Drop the pictures, then extract the listing word for word.

_Supplied material_:
◆ ◆ ◆

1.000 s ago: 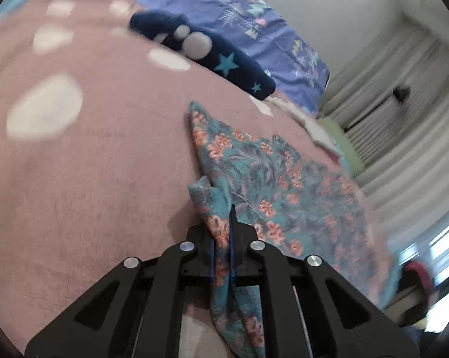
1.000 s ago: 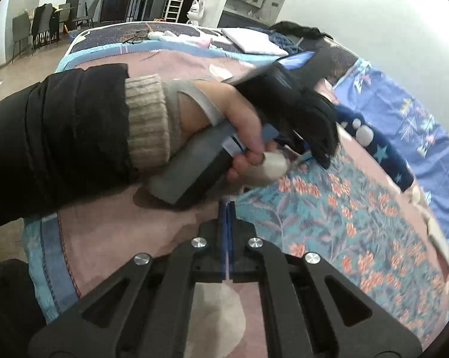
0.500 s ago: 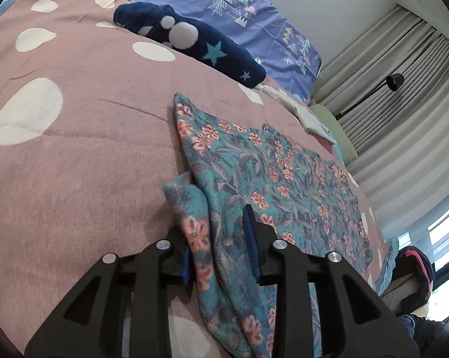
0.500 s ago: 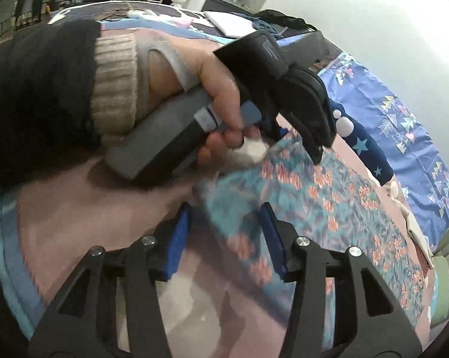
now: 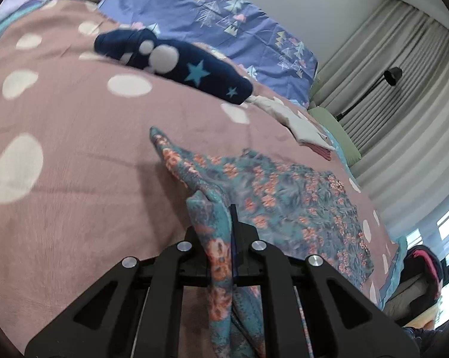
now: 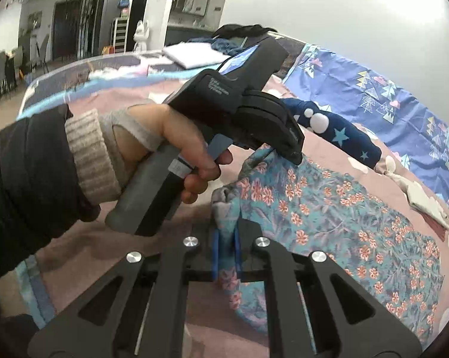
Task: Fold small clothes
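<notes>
A teal floral garment [image 5: 290,197] lies spread on the pink dotted bedspread [image 5: 75,155]. My left gripper [image 5: 221,238] is shut on a bunched edge of it and lifts that edge a little. In the right wrist view the same garment [image 6: 343,223] spreads to the right. My right gripper [image 6: 226,244] is shut on another bunched edge of it. The left gripper, held in a hand, also shows in the right wrist view [image 6: 293,155], pinching the cloth just beyond.
A navy star-print cloth [image 5: 176,65] lies farther up the bed. A blue patterned pillow [image 5: 224,26] leans at the wall. Folded pale clothes [image 5: 302,125] lie at the right. Curtains and a floor lamp [image 5: 391,77] stand beyond.
Both grippers were open around the garment's edge half a second ago. Both have now closed on the cloth and lifted it slightly.
</notes>
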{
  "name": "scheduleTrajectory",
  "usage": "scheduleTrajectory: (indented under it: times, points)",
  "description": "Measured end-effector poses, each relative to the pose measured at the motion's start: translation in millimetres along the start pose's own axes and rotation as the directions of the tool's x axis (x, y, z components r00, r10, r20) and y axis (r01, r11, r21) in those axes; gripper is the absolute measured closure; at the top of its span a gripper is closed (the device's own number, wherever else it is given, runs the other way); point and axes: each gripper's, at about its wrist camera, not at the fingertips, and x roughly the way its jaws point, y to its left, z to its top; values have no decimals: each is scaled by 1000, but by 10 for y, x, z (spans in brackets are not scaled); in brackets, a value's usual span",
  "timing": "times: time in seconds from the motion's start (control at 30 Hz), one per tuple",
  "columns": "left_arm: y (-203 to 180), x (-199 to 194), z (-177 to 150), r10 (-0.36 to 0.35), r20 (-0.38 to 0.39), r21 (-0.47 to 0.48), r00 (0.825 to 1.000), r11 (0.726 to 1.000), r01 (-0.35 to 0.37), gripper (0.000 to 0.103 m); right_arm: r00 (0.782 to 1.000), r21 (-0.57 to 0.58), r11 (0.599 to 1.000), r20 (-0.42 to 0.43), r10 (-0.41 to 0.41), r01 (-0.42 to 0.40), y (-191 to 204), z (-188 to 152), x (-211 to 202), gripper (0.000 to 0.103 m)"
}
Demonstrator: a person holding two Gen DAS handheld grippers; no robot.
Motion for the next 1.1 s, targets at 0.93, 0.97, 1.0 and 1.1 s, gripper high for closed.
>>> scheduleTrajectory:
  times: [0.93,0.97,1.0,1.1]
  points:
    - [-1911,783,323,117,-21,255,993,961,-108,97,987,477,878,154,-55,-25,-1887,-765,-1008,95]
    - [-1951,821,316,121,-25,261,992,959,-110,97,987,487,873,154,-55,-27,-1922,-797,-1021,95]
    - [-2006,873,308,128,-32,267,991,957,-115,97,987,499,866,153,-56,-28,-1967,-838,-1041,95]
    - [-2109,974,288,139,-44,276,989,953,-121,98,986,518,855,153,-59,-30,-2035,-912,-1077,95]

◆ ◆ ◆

_Exercise answer_:
1.000 s ago: 
1.000 s ago: 
0.500 s ago: 
0.500 s ago: 
now: 
now: 
Task: Fold small clothes
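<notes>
A teal floral garment [image 5: 290,197] lies spread on the pink dotted bedspread [image 5: 75,155]. My left gripper [image 5: 221,238] is shut on a bunched edge of it and lifts that edge a little. In the right wrist view the same garment [image 6: 343,223] spreads to the right. My right gripper [image 6: 226,244] is shut on another bunched edge of it. The left gripper, held in a hand, also shows in the right wrist view [image 6: 293,155], pinching the cloth just beyond.
A navy star-print cloth [image 5: 176,65] lies farther up the bed. A blue patterned pillow [image 5: 224,26] leans at the wall. Folded pale clothes [image 5: 302,125] lie at the right. Curtains and a floor lamp [image 5: 391,77] stand beyond.
Both grippers were open around the garment's edge half a second ago. Both have now closed on the cloth and lifted it slightly.
</notes>
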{
  "name": "scheduleTrajectory",
  "usage": "scheduleTrajectory: (indented under it: times, points)",
  "description": "Measured end-effector poses, each relative to the pose measured at the motion's start: translation in millimetres along the start pose's own axes and rotation as the directions of the tool's x axis (x, y, z components r00, r10, r20) and y axis (r01, r11, r21) in those axes; gripper is the absolute measured closure; at the top of its span a gripper is closed (the device's own number, wherever else it is given, runs the other way); point and axes: each gripper's, at about its wrist camera, not at the fingertips, and x roughly the way its jaws point, y to its left, z to its top; values have no decimals: each is scaled by 1000, but by 10 for y, x, z (spans in brackets are not scaled); in brackets, a value's usual span",
  "timing": "times: time in seconds from the motion's start (control at 30 Hz), one per tuple",
  "columns": "left_arm: y (-203 to 180), x (-199 to 194), z (-177 to 150), r10 (-0.36 to 0.35), r20 (-0.38 to 0.39), r21 (-0.47 to 0.48), r00 (0.825 to 1.000), r11 (0.726 to 1.000), r01 (-0.35 to 0.37), gripper (0.000 to 0.103 m); right_arm: r00 (0.782 to 1.000), r21 (-0.57 to 0.58), r11 (0.599 to 1.000), r20 (-0.42 to 0.43), r10 (-0.41 to 0.41), r01 (-0.42 to 0.40), y (-191 to 204), z (-188 to 152), x (-211 to 202), gripper (0.000 to 0.103 m)"
}
Demonstrator: a person holding two Gen DAS handheld grippers; no robot.
Motion for the next 1.1 s, targets at 0.93, 0.97, 1.0 and 1.1 s, gripper high for closed.
>>> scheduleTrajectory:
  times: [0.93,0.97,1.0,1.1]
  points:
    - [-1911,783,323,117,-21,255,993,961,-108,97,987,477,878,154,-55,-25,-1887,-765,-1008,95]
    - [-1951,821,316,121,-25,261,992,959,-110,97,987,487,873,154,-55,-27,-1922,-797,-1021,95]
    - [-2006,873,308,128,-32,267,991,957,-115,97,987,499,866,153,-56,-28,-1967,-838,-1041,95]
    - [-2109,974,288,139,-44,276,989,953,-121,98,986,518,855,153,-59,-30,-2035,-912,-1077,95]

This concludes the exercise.